Há, também, qualquer coisa de infantil no amor. Por isso, não me venham com a bazófia da experiência acumulada e da maturidade. Todo o amor verdadeiro tem traços de inocência, de regressão e até de patetismo, por parte de quem perde a cabeça e fica disso orgulhoso.

Miguel Esteves Cardoso ensinou, a uma data de gerações de portugueses, a viver os prazeres mais primários, que são ao mesmo tempo os mais refinados. Mas, ao fazê-lo, parece que impôs como condição principal que mimetizássemos o amor dele pela sua amada. 

Aprecio a sua lição epicurista, mas não sei se a receita é válida.

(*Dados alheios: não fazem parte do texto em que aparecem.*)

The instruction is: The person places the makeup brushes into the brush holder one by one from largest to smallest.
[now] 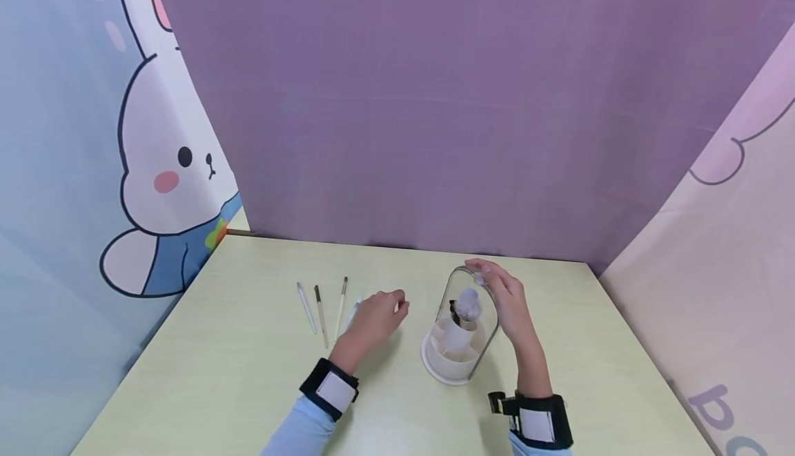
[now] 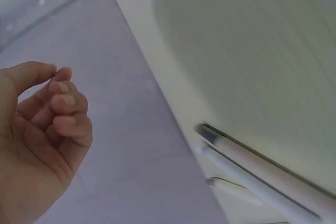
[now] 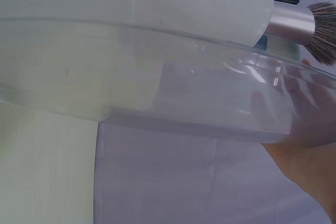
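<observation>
A round white brush holder [image 1: 448, 363] stands upright on the table with a clear arched cover [image 1: 491, 335]. Makeup brushes stand inside; one has a fluffy pale head [image 1: 468, 304], and a brush with dark bristles [image 3: 321, 30] appears in the right wrist view. My right hand [image 1: 506, 297] holds the cover near its top, with fingers over the arch; the plastic partly blurs them in the right wrist view. Left of the holder, my left hand [image 1: 377, 316] hovers with curled fingers, thumb tip against the index fingertip [image 2: 64, 74], and nothing visible between them.
Several slim brushes lie left of my left hand, among them a white one [image 1: 306, 308], a dark-tipped one [image 1: 321, 316] and a pale-handled one [image 1: 341, 308]. My left forearm partly covers another. A purple cloth [image 1: 422, 111] hangs behind the pale table [image 1: 248, 387].
</observation>
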### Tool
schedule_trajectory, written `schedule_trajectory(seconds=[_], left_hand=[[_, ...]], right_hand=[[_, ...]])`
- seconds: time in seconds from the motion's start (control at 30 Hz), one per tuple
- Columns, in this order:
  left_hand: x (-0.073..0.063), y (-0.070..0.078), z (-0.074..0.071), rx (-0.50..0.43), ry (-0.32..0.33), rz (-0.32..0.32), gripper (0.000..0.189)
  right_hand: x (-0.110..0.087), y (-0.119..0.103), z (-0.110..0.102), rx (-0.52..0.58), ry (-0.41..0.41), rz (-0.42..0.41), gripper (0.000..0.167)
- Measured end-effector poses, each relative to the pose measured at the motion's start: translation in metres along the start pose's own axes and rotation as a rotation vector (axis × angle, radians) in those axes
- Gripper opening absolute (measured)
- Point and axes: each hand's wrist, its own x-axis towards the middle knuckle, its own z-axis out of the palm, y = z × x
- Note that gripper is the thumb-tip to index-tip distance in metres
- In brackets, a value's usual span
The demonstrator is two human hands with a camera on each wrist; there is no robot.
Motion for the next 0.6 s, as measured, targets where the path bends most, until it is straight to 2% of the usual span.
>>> schedule_trajectory(seconds=[0.17, 0.37, 0.6], left_hand=[[0.002, -0.023, -0.003, -0.057, -0.073, -0.125, 0.015], [-0.003, -0.039, -0.017, 0.025, -0.085, -0.269, 0.012], [-0.007, -0.050, -0.022, 0.043, -0.068, -0.306, 0.012]], right_hand=[[0.001, 0.005, 0.001, 0.010, 0.003, -0.019, 0.038], [0.002, 0.005, 0.002, 0.012, 0.002, -0.021, 0.039], [0.001, 0.002, 0.002, -0.001, 0.010, -0.017, 0.039]])
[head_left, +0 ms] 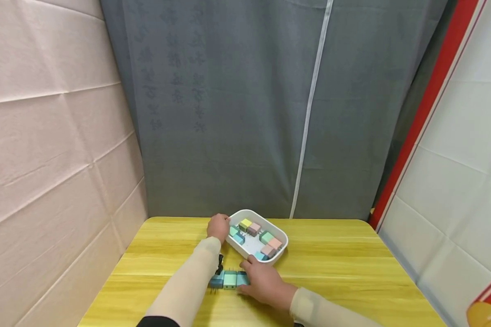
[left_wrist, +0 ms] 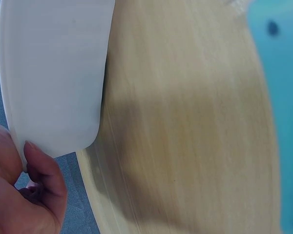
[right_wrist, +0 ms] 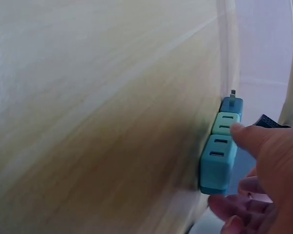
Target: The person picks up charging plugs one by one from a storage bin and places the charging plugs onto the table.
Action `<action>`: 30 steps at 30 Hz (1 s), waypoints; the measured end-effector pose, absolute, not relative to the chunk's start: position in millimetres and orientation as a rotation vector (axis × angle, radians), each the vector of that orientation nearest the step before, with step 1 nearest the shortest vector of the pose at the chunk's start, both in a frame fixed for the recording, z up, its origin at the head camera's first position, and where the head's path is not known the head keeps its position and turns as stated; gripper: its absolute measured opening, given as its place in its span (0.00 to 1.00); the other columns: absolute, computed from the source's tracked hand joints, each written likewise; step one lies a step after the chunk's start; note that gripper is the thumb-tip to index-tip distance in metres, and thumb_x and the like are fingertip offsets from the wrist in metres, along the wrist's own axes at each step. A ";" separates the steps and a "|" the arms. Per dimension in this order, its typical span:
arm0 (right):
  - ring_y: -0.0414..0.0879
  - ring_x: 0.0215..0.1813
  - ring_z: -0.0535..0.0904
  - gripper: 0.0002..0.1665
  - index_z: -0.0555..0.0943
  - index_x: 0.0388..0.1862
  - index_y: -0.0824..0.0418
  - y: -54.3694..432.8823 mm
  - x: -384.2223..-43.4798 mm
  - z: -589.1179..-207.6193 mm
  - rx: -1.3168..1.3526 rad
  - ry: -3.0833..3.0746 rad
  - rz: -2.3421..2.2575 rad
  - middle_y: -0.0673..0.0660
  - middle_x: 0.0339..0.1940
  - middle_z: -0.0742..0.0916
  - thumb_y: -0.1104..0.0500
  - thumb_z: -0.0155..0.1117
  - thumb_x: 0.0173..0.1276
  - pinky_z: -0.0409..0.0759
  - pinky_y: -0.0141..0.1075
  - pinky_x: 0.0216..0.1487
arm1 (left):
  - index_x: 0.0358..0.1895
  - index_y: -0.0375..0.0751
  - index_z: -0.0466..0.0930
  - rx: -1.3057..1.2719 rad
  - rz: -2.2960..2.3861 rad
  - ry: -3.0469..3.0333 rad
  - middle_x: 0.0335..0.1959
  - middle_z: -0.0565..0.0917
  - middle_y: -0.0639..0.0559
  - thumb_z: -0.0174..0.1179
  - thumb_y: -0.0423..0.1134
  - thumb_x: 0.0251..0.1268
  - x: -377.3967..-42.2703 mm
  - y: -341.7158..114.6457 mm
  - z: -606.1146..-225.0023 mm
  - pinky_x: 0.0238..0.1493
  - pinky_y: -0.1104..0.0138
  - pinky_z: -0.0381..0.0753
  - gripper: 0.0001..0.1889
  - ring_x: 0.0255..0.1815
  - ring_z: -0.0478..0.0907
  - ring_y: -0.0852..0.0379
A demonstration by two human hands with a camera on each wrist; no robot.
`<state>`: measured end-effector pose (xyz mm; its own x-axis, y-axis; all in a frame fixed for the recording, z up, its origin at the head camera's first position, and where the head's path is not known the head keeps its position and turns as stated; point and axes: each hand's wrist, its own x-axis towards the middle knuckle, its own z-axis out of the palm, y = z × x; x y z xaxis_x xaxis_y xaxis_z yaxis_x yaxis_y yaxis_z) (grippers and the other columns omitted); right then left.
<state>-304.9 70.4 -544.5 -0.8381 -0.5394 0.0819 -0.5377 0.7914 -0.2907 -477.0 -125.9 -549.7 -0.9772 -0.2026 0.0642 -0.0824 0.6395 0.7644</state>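
Note:
A white tray [head_left: 247,211] stands at an angle on the table, with several pastel chargers inside. My left hand [head_left: 218,227] grips its left corner; thumb and finger pinch the rim in the left wrist view. Closer to me is a row of three chargers: a blue one [head_left: 216,280], a mint one [head_left: 230,279] and a light blue one [head_left: 242,278]. Slots show on two of them in the right wrist view, a prong on the farthest. With thumb and fingers on opposite sides, my right hand [head_left: 266,280] holds the light blue charger at the row's right end.
The yellow wood-grain table [head_left: 335,272] ends at a grey curtain [head_left: 229,136]. Pale cloth walls [head_left: 57,150] flank it. A blurred teal surface [left_wrist: 283,107] fills the right edge of the left wrist view. In the tray lie a yellow charger [head_left: 244,224] and several pink, green and blue ones.

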 end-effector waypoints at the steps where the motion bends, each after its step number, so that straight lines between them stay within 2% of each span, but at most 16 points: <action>1: 0.37 0.37 0.75 0.38 0.84 0.68 0.55 71.3 -305.0 -542.6 -0.891 2.966 -0.508 0.47 0.49 0.81 0.34 0.80 0.69 0.85 0.34 0.42 | 0.59 0.35 0.91 0.234 -1.254 -2.711 0.53 0.91 0.40 0.61 0.40 0.87 -477.2 -126.2 -549.5 0.62 0.42 0.88 0.15 0.51 0.87 0.42; 6: 0.36 0.38 0.77 0.28 0.85 0.63 0.54 80.4 -310.3 -534.5 -0.952 2.983 -0.662 0.47 0.49 0.83 0.38 0.77 0.75 0.85 0.36 0.44 | 0.58 0.34 0.91 0.223 -1.254 -2.705 0.52 0.91 0.39 0.61 0.39 0.87 -478.2 -126.9 -548.5 0.61 0.42 0.88 0.14 0.50 0.88 0.42; 12: 0.39 0.42 0.80 0.16 0.85 0.59 0.52 99.3 -329.1 -514.4 -1.216 3.035 -0.639 0.50 0.53 0.84 0.50 0.76 0.78 0.87 0.38 0.46 | 0.57 0.34 0.92 0.209 -1.225 -2.707 0.52 0.91 0.39 0.61 0.38 0.86 -477.5 -126.0 -547.7 0.62 0.42 0.87 0.13 0.51 0.88 0.41; 16: 0.41 0.45 0.80 0.20 0.84 0.64 0.53 114.5 -349.2 -500.8 -1.217 2.999 -0.621 0.51 0.58 0.82 0.56 0.76 0.77 0.87 0.39 0.50 | 0.58 0.34 0.91 0.217 -1.225 -2.711 0.54 0.91 0.39 0.61 0.38 0.86 -476.4 -124.6 -546.0 0.63 0.42 0.87 0.14 0.53 0.87 0.41; 22: 0.46 0.56 0.80 0.27 0.86 0.66 0.57 124.9 -376.7 -489.8 -1.189 2.848 -0.481 0.53 0.62 0.83 0.64 0.82 0.70 0.84 0.43 0.67 | 0.59 0.34 0.91 0.239 -1.221 -2.717 0.54 0.91 0.39 0.61 0.38 0.87 -473.5 -123.5 -544.0 0.64 0.43 0.87 0.14 0.53 0.87 0.41; 25: 0.45 0.54 0.79 0.26 0.88 0.65 0.58 121.9 -385.0 -486.9 -1.194 2.786 -0.384 0.55 0.60 0.85 0.66 0.81 0.70 0.83 0.42 0.67 | 0.59 0.33 0.91 0.245 -1.222 -2.712 0.54 0.91 0.39 0.61 0.38 0.86 -472.4 -123.6 -543.0 0.64 0.43 0.87 0.14 0.53 0.87 0.41; 30: 0.42 0.51 0.77 0.26 0.90 0.66 0.51 111.9 -393.7 -486.0 -1.159 2.734 -0.194 0.53 0.60 0.88 0.64 0.81 0.70 0.82 0.38 0.66 | 0.58 0.32 0.91 0.218 -1.220 -2.708 0.54 0.91 0.38 0.60 0.37 0.87 -470.9 -123.8 -542.6 0.64 0.43 0.86 0.14 0.54 0.87 0.40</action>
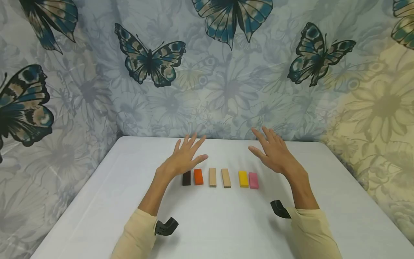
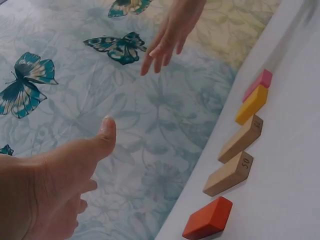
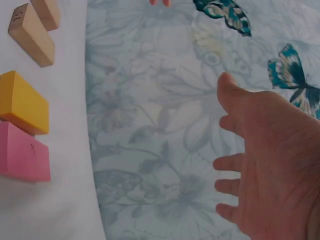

O que sei é da exaltação provocada em mim pelo meu amor. Do estado em que fico, sem conseguir pensar em mais nada. Às vezes prostrado, outras esperando por ela. Vou à janela, vezes sem conta, para a ver chegar. Procuro perceber os seus silêncios ou intuir os seus jogos, tanto quanto imagino o que foi a sua vida, que em boa parte desconheço. 

Se dizem que o amor é profundo, eu prefiro convencer-me da sua leveza. Uma leveza que não precisa nem de referências, nem do peso do passado. Pelo contrário, sei bem que só se torna leve quem consegue enterrar o que lá vai. Para depois se emancipar, num futuro não muito longínquo, transformando-se naquilo que é feito do desconhecido. Por isso, digo, o meu amor é corajoso.

O amor que sinto e no qual penso, esse amor que nunca chegou a ser propriamente revelado, é uma espécie de loucura que foge a todas as regras e convenções. Uma construção voluntária, mas sem plano. Um abismo permanente para se descobrir aquilo que está ainda por inventar.

Tudo coisas que guardo para quando o meu amor me quiser. Até lá, saboreio este contentamento descontente, penso em como conseguirei concretizar o que o amor causou em mim. E, tal como me disse, ontem, a minha maior amiga, a quem contei tudo: que bom, aproveita, a vida não nos dá muitos despertares!